▶ **Work item**:
Aim for an exact copy of the listing, without any images.

▶ **Recorded data**:
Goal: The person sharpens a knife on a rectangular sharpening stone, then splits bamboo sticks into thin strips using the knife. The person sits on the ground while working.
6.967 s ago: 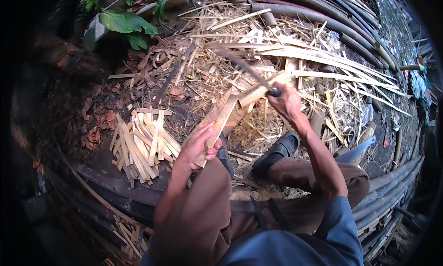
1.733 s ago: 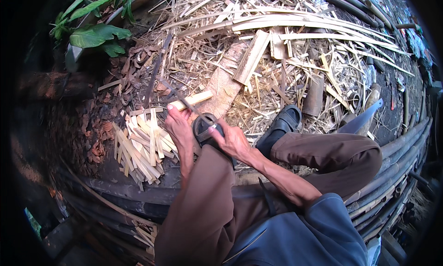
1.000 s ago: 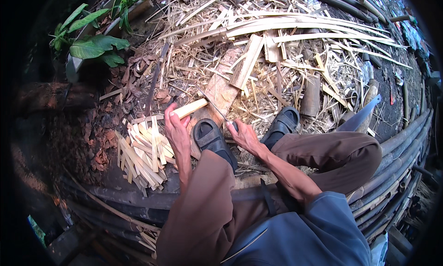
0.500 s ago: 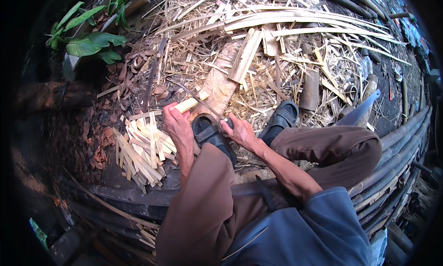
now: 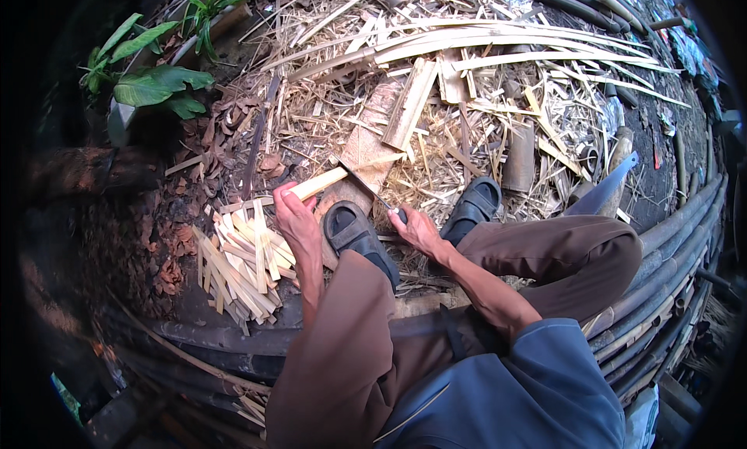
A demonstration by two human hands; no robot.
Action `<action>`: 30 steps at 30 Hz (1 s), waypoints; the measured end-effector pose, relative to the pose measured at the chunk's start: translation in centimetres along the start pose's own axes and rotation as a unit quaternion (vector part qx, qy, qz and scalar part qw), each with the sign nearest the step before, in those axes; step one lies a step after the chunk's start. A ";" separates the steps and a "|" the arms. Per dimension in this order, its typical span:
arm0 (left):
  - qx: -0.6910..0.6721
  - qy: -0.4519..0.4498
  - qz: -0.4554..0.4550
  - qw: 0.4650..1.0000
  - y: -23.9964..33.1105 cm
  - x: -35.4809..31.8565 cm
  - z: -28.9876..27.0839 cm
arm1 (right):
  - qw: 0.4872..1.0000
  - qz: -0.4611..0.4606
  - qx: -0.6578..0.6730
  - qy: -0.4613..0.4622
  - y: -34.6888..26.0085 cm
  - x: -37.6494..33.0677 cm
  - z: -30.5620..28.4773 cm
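Gripping a pale bamboo stick (image 5: 317, 186) in your left hand (image 5: 294, 217), just far of the cut-stick pile (image 5: 241, 262) on the left. Your right hand (image 5: 415, 229) is closed on a knife (image 5: 372, 192), blade angled far-left over the chopping block (image 5: 366, 149), near your sandals.

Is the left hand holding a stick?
Yes, the left hand grips a pale bamboo stick above the pile of sticks.

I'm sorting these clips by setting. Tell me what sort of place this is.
Probably an outdoor bamboo-splitting spot on bare ground. Long split bamboo strips and shavings cover the dirt, a pile of cut bamboo slats lies by the left hand, and leafy plants grow at the edge.
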State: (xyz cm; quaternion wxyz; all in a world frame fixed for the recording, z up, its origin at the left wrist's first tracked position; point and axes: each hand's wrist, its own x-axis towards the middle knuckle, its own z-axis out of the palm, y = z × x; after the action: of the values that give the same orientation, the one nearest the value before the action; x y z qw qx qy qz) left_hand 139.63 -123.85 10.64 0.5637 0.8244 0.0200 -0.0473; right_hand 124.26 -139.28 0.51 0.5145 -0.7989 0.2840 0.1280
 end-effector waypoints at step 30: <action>-0.225 -0.079 -0.050 0.970 -5.0 2.3 -5.0 | 0.977 -0.198 0.025 0.080 -2.8 2.9 -0.5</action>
State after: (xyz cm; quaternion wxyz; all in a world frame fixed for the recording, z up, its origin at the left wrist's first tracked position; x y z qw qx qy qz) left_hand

▶ **Solution below**:
Goal: The person sharpens a knife on a rectangular sharpening stone, then splits bamboo sticks into thin strips using the knife. The person sits on the ground while working.
6.967 s ago: 
1.733 s ago: 
1.000 s ago: 
0.500 s ago: 
now: 
A demonstration by two human hands; no robot.
Action `<action>`: 30 steps at 30 Hz (1 s), waypoints; the measured end-effector pose, relative to the pose measured at the chunk's start: translation in centimetres along the start pose's own axes and rotation as a unit quaternion (vector part qx, qy, qz and scalar part qw), each with the sign nearest the step before, in those axes; step one lies a step after the chunk's start. A ";" separates the steps and a "|" the arms. Per dimension in this order, its typical span:
arm0 (left):
  - qx: -0.6910..0.6721
  - qy: -0.4519..0.4498
  - qz: -0.4554..0.4550
  - qw: 0.4650..1.0000
  - y: -23.9964..33.1105 cm
  - x: -35.4809..31.8565 cm
  - z: -28.9876..27.0839 cm
arm1 (right):
  - qw: 0.4872..1.0000
  - qz: -0.4611..0.4606
  - qx: -0.6578..0.6730
  - qy: -0.4613..0.4622
  - y: -34.6888..26.0085 cm
  - x: -37.6494..33.0677 cm
  - z: -30.5620..28.4773 cm
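Gripping a pale bamboo stick (image 5: 317, 186) in your left hand (image 5: 294, 217), just far of the cut-stick pile (image 5: 241, 262) on the left. Your right hand (image 5: 415, 229) is closed on a knife (image 5: 372, 192), blade angled far-left over the chopping block (image 5: 366, 149), near your sandals.

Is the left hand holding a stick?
Yes, the left hand grips a pale bamboo stick above the pile of sticks.

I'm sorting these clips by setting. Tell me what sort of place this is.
Probably an outdoor bamboo-splitting spot on bare ground. Long split bamboo strips and shavings cover the dirt, a pile of cut bamboo slats lies by the left hand, and leafy plants grow at the edge.
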State: (xyz cm; quaternion wxyz; all in a world frame fixed for the recording, z up, its origin at the left wrist's first tracked position; point and axes: each hand's wrist, its own x-axis towards the middle knuckle, its own z-axis out of the palm, y = z × x; after the action: of the values that give the same orientation, the one nearest the value before the action; x y z qw qx qy qz) left_hand 139.63 -123.85 10.64 0.5637 0.8244 0.0200 -0.0473; right_hand 124.26 -139.28 0.51 0.5145 -0.7989 0.2840 0.1280
 end-effector waypoints at step 30: <action>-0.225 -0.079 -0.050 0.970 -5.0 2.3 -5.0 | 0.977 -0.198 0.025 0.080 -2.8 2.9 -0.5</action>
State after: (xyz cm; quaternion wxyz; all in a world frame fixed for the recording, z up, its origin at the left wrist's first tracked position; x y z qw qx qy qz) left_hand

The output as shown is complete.